De verwachtingen zijn niet hooggespannen: het landgoed zou vooral bestaan uit verwilderde struiken en een beetje landbouwgrond, onderhouden door de aftakelende manager Fong, een halfbroer van Jack, en diens zoon Chuan.
Maar land is land, en voor wie deel uitmaakt van een familie die de armoede van China is ontvlucht, is het een bezit dat moet worden gekoesterd. Al snel blijkt dat de boerderij nauwelijks meer levensvatbaar is. Lange periodes van droogte hebben een verwoestende invloed gehad, de meeste bomen dragen hooguit armoedige, half-verrotte vruchten en veel andere zijn ziek.
Maar voor de 16-jarige Jay vormt het miserabele landgoed het decor waarin hij de kans krijgt zich los te maken van de knellende familieband en zijn eigen identiteit te ontdekken. Dankzij de drie jaar oudere Chuan wordt hij zich bewust van zijn homoseksuele geaardheid. Hij drinkt zijn eerste biertje, rookt zijn eerste sigaret, leert een brommer besturen. Hoewel het boek slechts een tijdspanne van enkele weken beslaat, heeft Het zuiden elementen van een bildungsroman.
Voor Jay en zijn iets oudere zussen is het verblijf in het zuiden een snelkookpan van veranderingen. Van hunkering naar de toekomst, van bevrijding, van verlangen naar het moment dat het 'echte leven' begint.

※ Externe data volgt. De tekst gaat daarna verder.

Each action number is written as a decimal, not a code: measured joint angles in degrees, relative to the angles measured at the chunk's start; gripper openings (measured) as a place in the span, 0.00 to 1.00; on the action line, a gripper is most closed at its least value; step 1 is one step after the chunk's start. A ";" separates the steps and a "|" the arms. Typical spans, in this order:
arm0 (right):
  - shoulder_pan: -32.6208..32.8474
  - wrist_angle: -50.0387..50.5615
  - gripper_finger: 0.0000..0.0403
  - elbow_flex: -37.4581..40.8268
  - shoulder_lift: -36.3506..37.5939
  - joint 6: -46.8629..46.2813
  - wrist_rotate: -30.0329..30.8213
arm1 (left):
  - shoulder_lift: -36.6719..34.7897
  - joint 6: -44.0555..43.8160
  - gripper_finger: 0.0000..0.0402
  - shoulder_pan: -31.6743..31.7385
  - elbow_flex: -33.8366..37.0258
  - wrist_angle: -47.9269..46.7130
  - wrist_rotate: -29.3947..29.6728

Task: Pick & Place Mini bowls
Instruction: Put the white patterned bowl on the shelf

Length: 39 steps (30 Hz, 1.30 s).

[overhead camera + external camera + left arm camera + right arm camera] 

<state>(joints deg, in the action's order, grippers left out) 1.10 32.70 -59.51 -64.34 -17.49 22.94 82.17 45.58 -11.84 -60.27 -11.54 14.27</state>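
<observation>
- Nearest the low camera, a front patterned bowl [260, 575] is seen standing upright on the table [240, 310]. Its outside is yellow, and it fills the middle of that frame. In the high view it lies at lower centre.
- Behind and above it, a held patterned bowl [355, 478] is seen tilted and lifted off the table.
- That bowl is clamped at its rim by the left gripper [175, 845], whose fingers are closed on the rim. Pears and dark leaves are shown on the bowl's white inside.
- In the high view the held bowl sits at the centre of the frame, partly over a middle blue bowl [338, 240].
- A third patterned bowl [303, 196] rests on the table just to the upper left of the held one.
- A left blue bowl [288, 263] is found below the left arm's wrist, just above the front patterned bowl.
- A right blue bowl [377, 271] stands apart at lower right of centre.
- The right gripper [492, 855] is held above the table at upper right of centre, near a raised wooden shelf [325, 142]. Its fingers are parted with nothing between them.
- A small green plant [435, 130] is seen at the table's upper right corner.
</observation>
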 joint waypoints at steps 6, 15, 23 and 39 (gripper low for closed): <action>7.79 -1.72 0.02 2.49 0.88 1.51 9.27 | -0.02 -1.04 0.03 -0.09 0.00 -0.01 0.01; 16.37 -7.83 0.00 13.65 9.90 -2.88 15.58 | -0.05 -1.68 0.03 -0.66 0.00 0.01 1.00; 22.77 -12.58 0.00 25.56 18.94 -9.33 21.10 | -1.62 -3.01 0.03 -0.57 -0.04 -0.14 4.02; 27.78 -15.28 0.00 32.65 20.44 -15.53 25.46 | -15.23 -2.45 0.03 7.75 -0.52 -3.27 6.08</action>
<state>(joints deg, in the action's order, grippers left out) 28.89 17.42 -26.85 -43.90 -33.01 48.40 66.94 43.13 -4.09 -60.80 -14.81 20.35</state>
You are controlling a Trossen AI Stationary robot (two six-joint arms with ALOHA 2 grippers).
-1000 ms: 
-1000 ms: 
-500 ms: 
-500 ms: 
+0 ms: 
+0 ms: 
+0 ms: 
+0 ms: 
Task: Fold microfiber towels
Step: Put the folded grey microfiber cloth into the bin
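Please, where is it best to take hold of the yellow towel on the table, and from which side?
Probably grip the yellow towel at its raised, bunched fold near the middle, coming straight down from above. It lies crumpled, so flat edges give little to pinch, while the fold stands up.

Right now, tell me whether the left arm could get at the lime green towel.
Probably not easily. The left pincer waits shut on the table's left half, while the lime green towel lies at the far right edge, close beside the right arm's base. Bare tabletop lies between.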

Tegen de achtergrond van deze sfeer van Grote Verwachtingen speelt zich het verval af van de oudere generatie. Vader Jack, grijs en fragiel, blijkt vlak voor het vertrek naar het zuiden te zijn ontslagen van de technische school waar hij als onderbetaalde wiskundeleraar werkzaam was. Het huwelijk tussen hem en Sui Ching stelt niets meer voor. En het land moet worden verkocht. Misschien kan een projectontwikkelaar er buitenhuizen neerzetten voor rijke Singaporezen.
Het zuiden wordt afwisselend in de eerste en derde persoon verteld door een terugblikkende verteller ('Als ik in latere jaren weleens iets over haar te horen kreeg...') die soms samenvalt met Jay, maar soms ook alwetend is. Het is een uitdrukking van Aws overtuiging dat het leven geen coherent en continu, maar een gefragmenteerd verhaal is.
Naar verluidt ontmoeten we Jay in deel twee als student in Groot-Brittannië. Deze lezer deelt zijn Grote Verwachtingen.